Our study indicated that samples of gastrointestinal content and liver are good sources of toxin. Similar observations were made by others with and without the use of pre-enrichment culture.^{3,7,14,34,35,55} It has been suggested that toxin accumulates in liver and spleen, but there are no data available to suggest that toxin is cleared through the liver.^54,56 Liver seems to be better than other tissues for the demonstration of bacterial spores, vegetative cells, and toxin in botulism outbreaks.^6,7,34,35,55 Surprisingly, C. botulinum spores were also observed in liver and cecum of a large proportion of sentinel mallards in an experimental study.⁴⁷ Clostridium spp. have the capability to hide as spores in animal tissues, especially liver, possibly entering through the gastrointestinal route.⁶¹ It is unclear whether this mode of entry also occurs commonly with C. botulinum or if it is possibly only a perimortem phenomenon. Toxic maggots can be found on carcasses within 3 d of death, irrespective of whether the carcasses originated from birds that died of botulism or were from euthanized healthy birds. Carcasses play an important epidemiologic role in botulism outbreaks in wild birds. Carcass removal is therefore an important control measure.⁴⁷ The etiologic and epidemiologic role of C. botulinum spores in botulism outbreaks in wild bird populations requires further in-depth studies to assist with sample selection and interpretation of laboratory test results.

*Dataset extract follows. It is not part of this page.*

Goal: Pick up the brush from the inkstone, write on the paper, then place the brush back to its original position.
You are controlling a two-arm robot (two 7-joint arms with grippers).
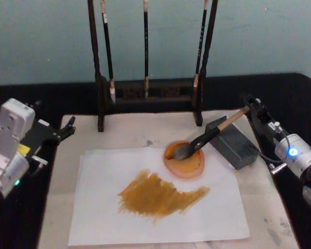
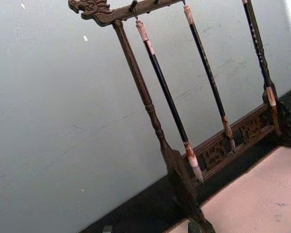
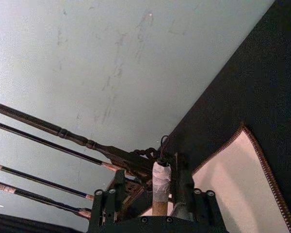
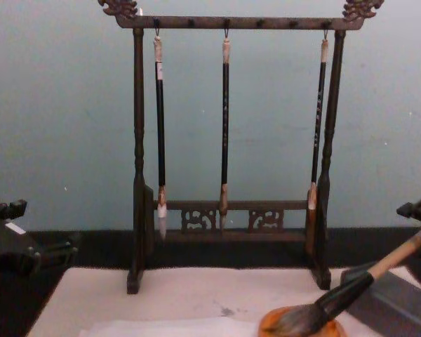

Environmental samples including the likely food source, especially maggots, are recommended for testing in botulism outbreaks because maggots usually contain concentrations of toxin well above the detection limit of laboratory tests; a single maggot can contain enough botulinum toxin to be lethal for a duck.⁴⁹ However, maggots are rarely submitted in botulism outbreaks. Only 17 environmental samples (41% of which tested positive for botulinum toxin), including 5 samples of maggots, were submitted in our case series. Maggots were rarely observed in the gastrointestinal tract of the submitted birds, contrary to other reports.¹⁴ Toxic maggots are most likely found after the initial phase of an outbreak when large numbers of carcasses are present.⁴⁷

Demonstrating botulinum toxin in pre-enrichment culture supernatant by ELISA or PCR has been claimed as the method of choice for the diagnosis of botulism in birds and mammals.^{3,6,10,11,34,35,58} We made no attempts to use the pre-enrichment culture technique of C. botulinum for biosafety reasons. The success of pre-enrichment culture demonstration of C. botulinum spores indicates a close association of the presence of spores and toxin in relevant samples during a botulism outbreak. Others, on the other hand, consider the detection of spores in animal samples of botulism either as rare or only successful in the gastrointestinal content of approximately one-third of the birds during an outbreak investigation.^3,45 The diagnosis of botulism sensu stricto requires the demonstration of the relevant toxin rather than the bacterium. The high potency of the toxin makes mass intoxications without the presence of bacterial vegetative forms or spores possible. The demonstration of spores can also be the cause of false-positive results. Shedding of C. botulinum in feces or presence in gastrointestinal content of normal birds has been demonstrated during non-outbreak periods in up to 50% of birds.^2,47,59 We found no evidence of the presence of the C or D toxin gene in the gastrointestinal tract of normal healthy migratory birds, although the presence of spores only would not be detected by the sample preparation used.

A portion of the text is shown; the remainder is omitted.